YOUR OBJECTIVE:
The entries below should be written out again exactly as they stand.

RECORDS SUPPLIED:
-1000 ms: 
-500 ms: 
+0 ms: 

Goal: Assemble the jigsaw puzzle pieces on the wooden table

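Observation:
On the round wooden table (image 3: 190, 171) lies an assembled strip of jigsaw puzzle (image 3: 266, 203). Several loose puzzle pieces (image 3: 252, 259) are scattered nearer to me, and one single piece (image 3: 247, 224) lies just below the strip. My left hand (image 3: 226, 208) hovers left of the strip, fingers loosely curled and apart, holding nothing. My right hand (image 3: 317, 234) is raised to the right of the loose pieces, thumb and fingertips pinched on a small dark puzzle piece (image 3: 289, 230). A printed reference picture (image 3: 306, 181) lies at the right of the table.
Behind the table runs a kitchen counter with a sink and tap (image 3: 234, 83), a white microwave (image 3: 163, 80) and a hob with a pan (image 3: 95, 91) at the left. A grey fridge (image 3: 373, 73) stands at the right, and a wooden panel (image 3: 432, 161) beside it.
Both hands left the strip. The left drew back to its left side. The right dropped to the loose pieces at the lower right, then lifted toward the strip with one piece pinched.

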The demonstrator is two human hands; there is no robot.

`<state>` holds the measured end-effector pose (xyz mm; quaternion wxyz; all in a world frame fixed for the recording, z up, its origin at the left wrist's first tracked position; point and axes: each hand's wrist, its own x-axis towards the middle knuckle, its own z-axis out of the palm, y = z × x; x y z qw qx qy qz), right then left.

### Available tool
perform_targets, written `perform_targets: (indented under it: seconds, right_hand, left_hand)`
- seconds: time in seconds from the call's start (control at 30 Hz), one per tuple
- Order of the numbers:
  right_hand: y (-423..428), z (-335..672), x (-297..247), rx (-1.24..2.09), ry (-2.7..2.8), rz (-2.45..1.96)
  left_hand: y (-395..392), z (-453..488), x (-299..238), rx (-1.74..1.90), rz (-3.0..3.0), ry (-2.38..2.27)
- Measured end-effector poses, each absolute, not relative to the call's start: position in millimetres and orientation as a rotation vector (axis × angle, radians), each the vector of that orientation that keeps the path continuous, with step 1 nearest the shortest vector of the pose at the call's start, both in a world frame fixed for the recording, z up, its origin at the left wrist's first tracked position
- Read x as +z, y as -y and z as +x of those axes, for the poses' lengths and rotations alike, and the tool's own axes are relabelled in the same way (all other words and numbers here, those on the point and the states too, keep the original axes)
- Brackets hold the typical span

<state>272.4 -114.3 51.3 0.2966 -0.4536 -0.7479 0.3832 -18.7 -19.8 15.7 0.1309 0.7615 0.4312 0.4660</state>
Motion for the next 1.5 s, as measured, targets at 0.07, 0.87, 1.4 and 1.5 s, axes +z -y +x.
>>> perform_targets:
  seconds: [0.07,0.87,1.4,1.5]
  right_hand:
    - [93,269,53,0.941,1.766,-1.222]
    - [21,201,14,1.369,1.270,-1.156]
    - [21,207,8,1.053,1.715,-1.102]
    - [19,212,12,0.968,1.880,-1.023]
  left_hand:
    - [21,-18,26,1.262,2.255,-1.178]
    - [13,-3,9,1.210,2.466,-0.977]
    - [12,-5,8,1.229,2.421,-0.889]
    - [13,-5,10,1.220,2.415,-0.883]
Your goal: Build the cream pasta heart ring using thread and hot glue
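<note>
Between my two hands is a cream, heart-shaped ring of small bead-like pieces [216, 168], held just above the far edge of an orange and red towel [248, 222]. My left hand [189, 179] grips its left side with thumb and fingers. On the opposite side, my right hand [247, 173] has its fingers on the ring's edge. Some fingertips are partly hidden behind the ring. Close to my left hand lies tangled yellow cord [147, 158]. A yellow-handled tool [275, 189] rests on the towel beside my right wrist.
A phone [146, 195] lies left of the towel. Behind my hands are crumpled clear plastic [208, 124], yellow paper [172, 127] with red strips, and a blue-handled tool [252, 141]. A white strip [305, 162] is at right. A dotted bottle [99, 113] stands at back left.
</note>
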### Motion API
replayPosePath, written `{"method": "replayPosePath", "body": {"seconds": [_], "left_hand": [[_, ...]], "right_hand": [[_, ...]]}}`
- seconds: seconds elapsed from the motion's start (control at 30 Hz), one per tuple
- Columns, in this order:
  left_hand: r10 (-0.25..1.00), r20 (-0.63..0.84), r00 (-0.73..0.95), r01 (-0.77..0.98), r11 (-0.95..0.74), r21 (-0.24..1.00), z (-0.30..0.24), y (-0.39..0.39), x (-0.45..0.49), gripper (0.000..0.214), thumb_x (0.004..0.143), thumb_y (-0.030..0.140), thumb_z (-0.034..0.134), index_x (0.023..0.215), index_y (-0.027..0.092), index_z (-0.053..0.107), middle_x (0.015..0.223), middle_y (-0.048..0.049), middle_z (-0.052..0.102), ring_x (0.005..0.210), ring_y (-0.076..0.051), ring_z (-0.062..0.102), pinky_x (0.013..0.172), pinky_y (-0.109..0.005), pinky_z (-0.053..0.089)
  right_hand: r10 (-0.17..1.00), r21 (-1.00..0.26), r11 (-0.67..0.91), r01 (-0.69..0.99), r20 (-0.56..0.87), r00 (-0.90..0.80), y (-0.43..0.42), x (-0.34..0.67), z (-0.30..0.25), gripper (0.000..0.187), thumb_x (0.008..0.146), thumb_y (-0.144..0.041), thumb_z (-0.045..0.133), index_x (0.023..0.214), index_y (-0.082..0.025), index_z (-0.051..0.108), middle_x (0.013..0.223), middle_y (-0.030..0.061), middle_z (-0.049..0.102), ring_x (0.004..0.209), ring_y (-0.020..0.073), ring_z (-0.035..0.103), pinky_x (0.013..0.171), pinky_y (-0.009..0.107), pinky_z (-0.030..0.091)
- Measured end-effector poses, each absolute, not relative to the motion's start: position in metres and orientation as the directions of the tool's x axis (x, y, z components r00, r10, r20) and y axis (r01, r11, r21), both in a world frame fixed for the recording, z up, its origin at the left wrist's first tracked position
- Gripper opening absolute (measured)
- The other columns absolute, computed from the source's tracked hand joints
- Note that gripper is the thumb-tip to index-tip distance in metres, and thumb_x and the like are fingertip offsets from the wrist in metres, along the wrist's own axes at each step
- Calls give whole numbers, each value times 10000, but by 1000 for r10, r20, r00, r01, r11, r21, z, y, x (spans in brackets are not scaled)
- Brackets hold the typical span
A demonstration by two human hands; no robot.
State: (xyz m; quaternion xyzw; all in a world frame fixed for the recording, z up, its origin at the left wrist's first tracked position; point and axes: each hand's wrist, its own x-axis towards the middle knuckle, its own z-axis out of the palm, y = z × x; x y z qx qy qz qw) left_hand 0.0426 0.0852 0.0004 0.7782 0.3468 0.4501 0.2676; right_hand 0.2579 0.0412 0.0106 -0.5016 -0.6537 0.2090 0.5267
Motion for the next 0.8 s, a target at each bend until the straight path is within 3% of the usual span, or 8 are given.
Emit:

FINAL ANSWER:
-1000 ms: 
-500 ms: 
+0 ms: 

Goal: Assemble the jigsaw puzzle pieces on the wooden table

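Observation:
On the round wooden table (image 3: 190, 171) lies an assembled strip of jigsaw puzzle (image 3: 266, 203). Several loose puzzle pieces (image 3: 252, 259) are scattered nearer to me, and one single piece (image 3: 247, 224) lies just below the strip. My left hand (image 3: 226, 208) hovers left of the strip, fingers loosely curled and apart, holding nothing. My right hand (image 3: 317, 234) is raised to the right of the loose pieces, thumb and fingertips pinched on a small dark puzzle piece (image 3: 289, 230). A printed reference picture (image 3: 306, 181) lies at the right of the table.
Behind the table runs a kitchen counter with a sink and tap (image 3: 234, 83), a white microwave (image 3: 163, 80) and a hob with a pan (image 3: 95, 91) at the left. A grey fridge (image 3: 373, 73) stands at the right, and a wooden panel (image 3: 432, 161) beside it.
Both hands left the strip. The left drew back to its left side. The right dropped to the loose pieces at the lower right, then lifted toward the strip with one piece pinched.
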
The demonstrator is two human hands; there is no robot.

`<state>` holds the measured end-effector pose (xyz mm; quaternion wxyz; all in a world frame fixed for the recording, z up, its origin at the left wrist's first tracked position; point and axes: each hand's wrist, its own x-axis towards the middle knuckle, its own z-axis out of the palm, y = z × x; x y z qw qx qy qz), right then left.

### Available tool
perform_targets, written `perform_targets: (indented under it: seconds, right_hand, left_hand)`
- seconds: time in seconds from the call's start (control at 30 Hz), one per tuple
- Order of the numbers:
  right_hand: y (-423..428), z (-335..672), x (-297..247), rx (-1.24..2.09), ry (-2.7..2.8), rz (-2.45..1.96)
  left_hand: y (-395..392), z (-453..488), x (-299..238), rx (-1.74..1.90), rz (-3.0..3.0), ry (-2.38..2.27)
- Measured end-effector poses, each absolute, not relative to the call's start: position in millimetres and orientation as a rotation vector (axis × angle, radians), each the vector of that orientation that keeps the path continuous, with step 1 nearest the shortest vector of the pose at the call's start, both in a world frame fixed for the recording, z up, its origin at the left wrist's first tracked position
- Read x as +z, y as -y and z as +x of those axes, for the poses' lengths and rotations alike, and the tool's own axes are relabelled in the same way (all other words and numbers here, those on the point and the states too, keep the original axes)
- Brackets hold the typical span

<state>272.4 -114.3 51.3 0.2966 -0.4536 -0.7479 0.3832 -18.7 -19.8 15.7 0.1309 0.7615 0.4312 0.4660</state>
Motion for the next 1.5 s, as measured, targets at 0.07, 0.87, 1.4 and 1.5 s, axes +z -y +x.
>>> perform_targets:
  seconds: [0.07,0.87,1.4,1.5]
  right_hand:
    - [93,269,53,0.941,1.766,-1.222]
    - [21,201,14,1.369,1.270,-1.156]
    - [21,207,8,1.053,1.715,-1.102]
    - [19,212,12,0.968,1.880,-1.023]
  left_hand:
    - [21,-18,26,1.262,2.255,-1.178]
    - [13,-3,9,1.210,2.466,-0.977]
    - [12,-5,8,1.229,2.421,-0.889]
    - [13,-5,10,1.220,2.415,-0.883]
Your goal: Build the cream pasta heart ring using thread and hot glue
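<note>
Between my two hands is a cream, heart-shaped ring of small bead-like pieces [216, 168], held just above the far edge of an orange and red towel [248, 222]. My left hand [189, 179] grips its left side with thumb and fingers. On the opposite side, my right hand [247, 173] has its fingers on the ring's edge. Some fingertips are partly hidden behind the ring. Close to my left hand lies tangled yellow cord [147, 158]. A yellow-handled tool [275, 189] rests on the towel beside my right wrist.
A phone [146, 195] lies left of the towel. Behind my hands are crumpled clear plastic [208, 124], yellow paper [172, 127] with red strips, and a blue-handled tool [252, 141]. A white strip [305, 162] is at right. A dotted bottle [99, 113] stands at back left.
</note>
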### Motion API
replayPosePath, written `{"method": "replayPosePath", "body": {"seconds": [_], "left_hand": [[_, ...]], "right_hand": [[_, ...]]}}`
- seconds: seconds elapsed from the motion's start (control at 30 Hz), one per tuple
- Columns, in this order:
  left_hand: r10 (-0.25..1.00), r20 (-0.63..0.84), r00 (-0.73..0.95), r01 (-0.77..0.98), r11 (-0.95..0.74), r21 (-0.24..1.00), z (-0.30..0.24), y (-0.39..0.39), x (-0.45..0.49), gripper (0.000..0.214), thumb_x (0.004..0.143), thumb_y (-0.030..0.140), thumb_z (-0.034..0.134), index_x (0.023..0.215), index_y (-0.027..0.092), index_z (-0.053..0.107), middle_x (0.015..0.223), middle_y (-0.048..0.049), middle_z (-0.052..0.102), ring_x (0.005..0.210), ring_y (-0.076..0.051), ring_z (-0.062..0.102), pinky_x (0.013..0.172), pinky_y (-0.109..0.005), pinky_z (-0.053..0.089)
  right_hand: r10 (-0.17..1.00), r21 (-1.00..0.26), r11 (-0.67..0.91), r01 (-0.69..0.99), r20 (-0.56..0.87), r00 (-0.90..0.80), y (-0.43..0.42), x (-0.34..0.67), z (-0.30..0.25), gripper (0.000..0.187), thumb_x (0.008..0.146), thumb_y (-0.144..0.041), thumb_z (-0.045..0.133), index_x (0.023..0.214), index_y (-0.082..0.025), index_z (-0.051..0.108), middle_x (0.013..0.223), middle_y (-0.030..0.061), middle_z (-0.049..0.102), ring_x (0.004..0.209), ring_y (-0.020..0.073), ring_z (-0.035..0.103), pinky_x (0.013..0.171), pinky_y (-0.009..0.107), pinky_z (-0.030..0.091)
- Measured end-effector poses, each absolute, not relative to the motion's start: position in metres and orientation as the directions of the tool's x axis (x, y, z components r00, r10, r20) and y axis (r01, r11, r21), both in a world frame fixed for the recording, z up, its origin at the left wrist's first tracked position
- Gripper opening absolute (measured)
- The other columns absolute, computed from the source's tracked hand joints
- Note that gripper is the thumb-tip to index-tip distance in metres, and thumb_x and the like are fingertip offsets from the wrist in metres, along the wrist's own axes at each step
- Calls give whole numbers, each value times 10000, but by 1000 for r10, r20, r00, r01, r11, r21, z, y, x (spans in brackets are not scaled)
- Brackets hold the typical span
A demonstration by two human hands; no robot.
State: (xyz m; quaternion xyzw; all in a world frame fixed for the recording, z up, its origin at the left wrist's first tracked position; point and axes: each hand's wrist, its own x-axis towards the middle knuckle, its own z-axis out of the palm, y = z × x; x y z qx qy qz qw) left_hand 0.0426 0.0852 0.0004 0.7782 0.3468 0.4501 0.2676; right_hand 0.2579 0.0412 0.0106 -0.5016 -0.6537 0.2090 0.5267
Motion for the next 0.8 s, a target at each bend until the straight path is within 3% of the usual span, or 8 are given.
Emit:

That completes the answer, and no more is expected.